Research output contributes to the world rankings of The University of Melbourne, which in 2019 ranked 41 for Arts and Humanities and 52 for Social Sciences.

Notable academics who have conducted research at the Faculty of Arts include:
- Gareth Evans (politician) (International Relations)
- Margaret Simons (Journalism)
- Tim McNamara(Language Testing)
- Abdullah Saeed (Islamic Studies)
- Peter Singer (Philosophy, Ethics)

==Courses and programs==
===Undergraduate===
The faculty is home to the university's Bachelor of Arts, which was the first degree offered at the university in 1855.

The university was the first in Australia to align its education more with that offered in Europe and North America and to offer a broad education at the undergraduate level with specialised options at the graduate level. Since the launch of this revised structure the degree has become the most popular in the state of Victoria based on how many high school students select it as their first preference. In 2013 over 1700 offers were made for this program, making it one of the largest in Australia.

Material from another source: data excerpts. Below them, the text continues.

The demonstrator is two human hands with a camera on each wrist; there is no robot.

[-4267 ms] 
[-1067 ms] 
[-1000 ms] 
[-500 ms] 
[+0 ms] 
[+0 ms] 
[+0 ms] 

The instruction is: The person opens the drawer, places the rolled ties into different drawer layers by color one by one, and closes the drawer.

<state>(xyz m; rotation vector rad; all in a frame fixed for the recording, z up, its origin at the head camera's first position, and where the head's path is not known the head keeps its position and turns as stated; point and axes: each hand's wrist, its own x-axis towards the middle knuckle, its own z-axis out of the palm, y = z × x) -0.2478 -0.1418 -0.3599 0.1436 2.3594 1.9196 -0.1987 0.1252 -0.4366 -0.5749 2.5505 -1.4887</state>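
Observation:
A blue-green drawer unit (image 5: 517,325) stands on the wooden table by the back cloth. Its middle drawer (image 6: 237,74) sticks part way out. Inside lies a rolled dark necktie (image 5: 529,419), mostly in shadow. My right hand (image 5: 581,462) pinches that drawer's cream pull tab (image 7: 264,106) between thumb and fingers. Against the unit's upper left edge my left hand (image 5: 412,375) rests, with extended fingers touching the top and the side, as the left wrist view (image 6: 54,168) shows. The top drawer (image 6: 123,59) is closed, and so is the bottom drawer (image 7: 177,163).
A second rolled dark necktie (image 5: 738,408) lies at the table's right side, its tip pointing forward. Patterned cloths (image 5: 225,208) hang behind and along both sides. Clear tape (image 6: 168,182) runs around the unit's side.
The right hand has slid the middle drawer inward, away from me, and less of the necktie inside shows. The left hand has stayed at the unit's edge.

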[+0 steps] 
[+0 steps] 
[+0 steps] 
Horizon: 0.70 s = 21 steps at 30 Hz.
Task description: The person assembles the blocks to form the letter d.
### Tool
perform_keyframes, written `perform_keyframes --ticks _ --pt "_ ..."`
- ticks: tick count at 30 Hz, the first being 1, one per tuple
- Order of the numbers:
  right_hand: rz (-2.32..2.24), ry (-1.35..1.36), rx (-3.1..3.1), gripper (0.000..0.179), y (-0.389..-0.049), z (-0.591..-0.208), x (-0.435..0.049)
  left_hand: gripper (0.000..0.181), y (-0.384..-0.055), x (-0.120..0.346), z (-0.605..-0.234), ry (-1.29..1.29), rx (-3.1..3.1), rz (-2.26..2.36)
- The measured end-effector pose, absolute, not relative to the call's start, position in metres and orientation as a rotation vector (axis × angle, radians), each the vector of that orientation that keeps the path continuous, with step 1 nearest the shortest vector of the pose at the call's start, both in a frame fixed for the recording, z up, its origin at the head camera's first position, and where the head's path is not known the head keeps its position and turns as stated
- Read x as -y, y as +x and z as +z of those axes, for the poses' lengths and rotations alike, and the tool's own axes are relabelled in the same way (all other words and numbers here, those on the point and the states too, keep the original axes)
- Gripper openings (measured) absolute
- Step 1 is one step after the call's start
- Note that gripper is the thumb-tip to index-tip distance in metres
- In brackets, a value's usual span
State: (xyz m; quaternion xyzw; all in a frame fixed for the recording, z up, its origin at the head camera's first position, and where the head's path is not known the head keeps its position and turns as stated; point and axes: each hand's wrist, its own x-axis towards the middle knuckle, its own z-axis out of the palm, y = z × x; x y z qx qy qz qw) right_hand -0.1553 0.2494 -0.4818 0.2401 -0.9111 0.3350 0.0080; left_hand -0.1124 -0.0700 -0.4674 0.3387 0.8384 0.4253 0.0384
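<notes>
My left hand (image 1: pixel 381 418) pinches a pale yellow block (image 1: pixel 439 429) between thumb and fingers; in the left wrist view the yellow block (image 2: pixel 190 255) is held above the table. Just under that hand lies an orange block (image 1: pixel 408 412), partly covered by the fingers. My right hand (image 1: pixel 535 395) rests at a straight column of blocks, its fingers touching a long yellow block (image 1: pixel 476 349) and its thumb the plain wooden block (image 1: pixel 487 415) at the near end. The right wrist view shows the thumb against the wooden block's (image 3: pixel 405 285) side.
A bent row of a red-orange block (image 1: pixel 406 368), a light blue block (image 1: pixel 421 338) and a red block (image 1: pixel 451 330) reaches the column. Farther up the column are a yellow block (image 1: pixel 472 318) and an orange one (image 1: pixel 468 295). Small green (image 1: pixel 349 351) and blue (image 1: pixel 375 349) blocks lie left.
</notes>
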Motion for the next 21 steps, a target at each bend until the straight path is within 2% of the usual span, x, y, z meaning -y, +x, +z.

In 2018 students could take the following majors or minors in the humanities, social sciences and languages.

- Ancient World Studies
- Anthropology
- Arabic Studies
- Art History
- Asian Studies
- Australian Indigenous Studies
- Chinese Studies
- Classics
- Creative Writing
- Criminology
- Development Studies
- Economics
- English and Theatre Studies
- English Language Studies
- European Studies
- French Studies
- Gender Studies
- Geography
- German Studies
- Hebrew and Jewish Studies
- History
- History and Philosophy of Science
- Indonesian Studies
- Islamic Studies
- Italian Studies
- Japanese Studies
- Knowledge and Learning
- Law and Justice
- Linguistics and Applied Linguistic
- Media and Communications
- Philosophy
- Politics and International Studies
- Psychology
- Russian Studies
- Screen and Cultural Studies
- Social Theory
- Sociology
- Spanish and Latin American Studies

==Structure==
The faculty comprises five discipline schools and a graduate school, which support a range of institutes and research centres.

===Discipline schools===
The faculty has five discipline schools. These schools are home to researchers and teachers of various disciplines who contribute to the teaching and learning of the university.
- Asia Institute
- School of Culture & Communication
- School of Historical and Philosophical Studies
- School of Languages and Linguistics
- School of Social and Political Sciences.

===Graduate School of Humanities and Social Sciences===
The Faculty of Arts and Graduate School of Humanities and Social Sciences (GSHSS) cooperates with industry organisations such as the Australia Council for the Arts, Department of Foreign Affairs and Trade, Humanitarian Advisory Group, Melbourne International Film Festival, Melbourne Writers Festival and the National Gallery of Victoria.

===Centre for Advancing Journalism===
The Centre was founded in 2009 as the Centre for Advanced Journalism. Michael Gawenda was appointed as inaugural director.

In 2011, academic and author Margaret Simons took over as director and gave the Centre its current name. She remained in this role until July 2017. The current director is Andrew Dodd.

The Centre coordinates the teaching of the Master of Journalism, a coursework degree with focus on professional practice, law and ethics, media entrepreneurship and placement for internships. A graduate diploma and certificate in journalism are also offered.